DATA SECTION —
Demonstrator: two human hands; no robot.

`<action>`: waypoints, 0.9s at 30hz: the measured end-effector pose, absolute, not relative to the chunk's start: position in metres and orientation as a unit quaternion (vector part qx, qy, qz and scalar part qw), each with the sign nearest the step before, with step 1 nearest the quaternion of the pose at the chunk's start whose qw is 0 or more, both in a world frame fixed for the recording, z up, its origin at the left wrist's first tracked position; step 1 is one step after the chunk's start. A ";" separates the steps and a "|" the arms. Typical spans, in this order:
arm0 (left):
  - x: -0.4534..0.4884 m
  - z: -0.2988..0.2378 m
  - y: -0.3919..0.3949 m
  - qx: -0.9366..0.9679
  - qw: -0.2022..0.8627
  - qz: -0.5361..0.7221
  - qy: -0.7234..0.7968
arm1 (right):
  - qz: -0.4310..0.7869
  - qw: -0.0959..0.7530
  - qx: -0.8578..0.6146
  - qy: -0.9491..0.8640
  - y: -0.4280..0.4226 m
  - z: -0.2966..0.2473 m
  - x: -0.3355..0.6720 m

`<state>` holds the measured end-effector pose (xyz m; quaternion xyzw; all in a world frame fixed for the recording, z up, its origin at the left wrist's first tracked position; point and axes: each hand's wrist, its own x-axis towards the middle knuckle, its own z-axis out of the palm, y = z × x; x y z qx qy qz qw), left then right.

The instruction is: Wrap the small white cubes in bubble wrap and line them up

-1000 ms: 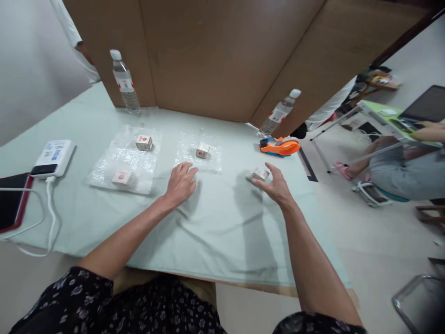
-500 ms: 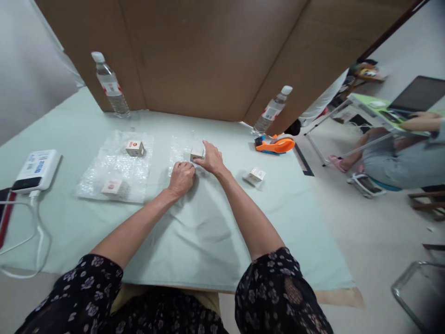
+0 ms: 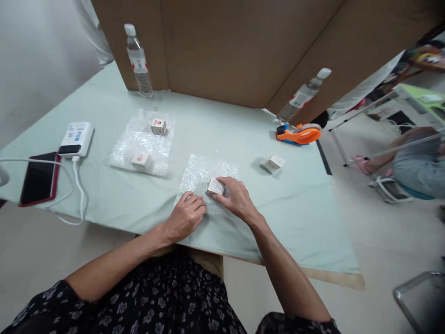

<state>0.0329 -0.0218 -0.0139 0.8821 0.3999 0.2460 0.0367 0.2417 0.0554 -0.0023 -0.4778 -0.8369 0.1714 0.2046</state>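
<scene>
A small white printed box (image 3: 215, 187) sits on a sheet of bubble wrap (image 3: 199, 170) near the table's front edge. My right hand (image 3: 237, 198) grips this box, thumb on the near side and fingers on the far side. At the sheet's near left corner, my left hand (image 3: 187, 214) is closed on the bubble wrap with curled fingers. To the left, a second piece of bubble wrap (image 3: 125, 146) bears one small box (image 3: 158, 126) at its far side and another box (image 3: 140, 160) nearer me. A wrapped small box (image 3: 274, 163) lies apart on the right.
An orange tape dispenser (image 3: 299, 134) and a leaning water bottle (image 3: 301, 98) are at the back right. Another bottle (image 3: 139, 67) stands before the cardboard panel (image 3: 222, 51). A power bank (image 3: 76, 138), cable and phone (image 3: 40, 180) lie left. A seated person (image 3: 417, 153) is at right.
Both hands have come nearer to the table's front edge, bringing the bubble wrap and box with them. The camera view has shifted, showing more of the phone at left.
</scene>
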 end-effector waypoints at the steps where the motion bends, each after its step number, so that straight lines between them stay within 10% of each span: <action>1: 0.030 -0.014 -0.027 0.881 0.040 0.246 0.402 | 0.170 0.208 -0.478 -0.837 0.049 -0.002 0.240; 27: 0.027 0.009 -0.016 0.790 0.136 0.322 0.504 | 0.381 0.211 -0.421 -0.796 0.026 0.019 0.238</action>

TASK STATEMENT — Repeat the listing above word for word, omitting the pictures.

EXPECTED ANSWER —
Demonstrator: two human hands; no robot.

`<action>`: waypoints, 0.9s at 30hz: the measured end-effector pose, absolute, not relative to the chunk's start: position in metres and orientation as a unit quaternion (vector part qx, qy, qz and scalar part qw), each with the sign nearest the step before, with step 1 nearest the quaternion of the pose at the chunk's start whose qw is 0 or more, both in a world frame fixed for the recording, z up, its origin at the left wrist's first tracked position; step 1 is one step after the chunk's start. A ";" separates the steps and a "|" the arms. Typical spans, in this order:
arm0 (left):
  - x: -0.4534..0.4884 m
  - z: -0.2988..0.2378 m
  - y: -0.3919..0.3949 m
  - qx: -0.9366..0.9679
  - qw: -0.2022..0.8627
  - qz: -0.5361..0.7221
  - qy: -0.7234..0.7968
arm1 (right):
  - qz: -0.4310..0.7869
  - qw: -0.0959..0.7530
  - qx: -0.8578..0.6146
  - qy: -0.9491..0.8640
  - y: -0.4280..0.4226 m
  - z: -0.2966..0.2473 m
  - x: -0.3355..0.6720 m

`<state>` holds the measured end-effector pose (xyz m; quaternion xyzw; all in a world frame fixed for the recording, z up, its origin at the left wrist's first tracked position; point and axes: each hand's wrist, its own x-axis towards the middle knuckle, its own z-axis out of the palm, y = z × x; x y z qx qy qz qw), left then right.

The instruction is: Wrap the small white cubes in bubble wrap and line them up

-1000 ms: 
-500 ms: 
+0 ms: 

<state>0.0329 -0.0218 -0.0139 0.8821 0.3999 0.2460 0.0367 0.2417 0.0554 -0.0023 -0.4778 -0.8369 0.1714 0.2046</state>
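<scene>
A small white printed box (image 3: 215, 187) sits on a sheet of bubble wrap (image 3: 199, 170) near the table's front edge. My right hand (image 3: 237, 198) grips this box, thumb on the near side and fingers on the far side. At the sheet's near left corner, my left hand (image 3: 187, 214) is closed on the bubble wrap with curled fingers. To the left, a second piece of bubble wrap (image 3: 125, 146) bears one small box (image 3: 158, 126) at its far side and another box (image 3: 140, 160) nearer me. A wrapped small box (image 3: 274, 163) lies apart on the right.
An orange tape dispenser (image 3: 299, 134) and a leaning water bottle (image 3: 301, 98) are at the back right. Another bottle (image 3: 139, 67) stands before the cardboard panel (image 3: 222, 51). A power bank (image 3: 76, 138), cable and phone (image 3: 40, 180) lie left. A seated person (image 3: 417, 153) is at right.
Both hands have come nearer to the table's front edge, bringing the bubble wrap and box with them. The camera view has shifted, showing more of the phone at left.
</scene>
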 end-effector waypoints at the steps where the motion bends, each after its step number, so that straight lines between them stay within 10% of each span: <action>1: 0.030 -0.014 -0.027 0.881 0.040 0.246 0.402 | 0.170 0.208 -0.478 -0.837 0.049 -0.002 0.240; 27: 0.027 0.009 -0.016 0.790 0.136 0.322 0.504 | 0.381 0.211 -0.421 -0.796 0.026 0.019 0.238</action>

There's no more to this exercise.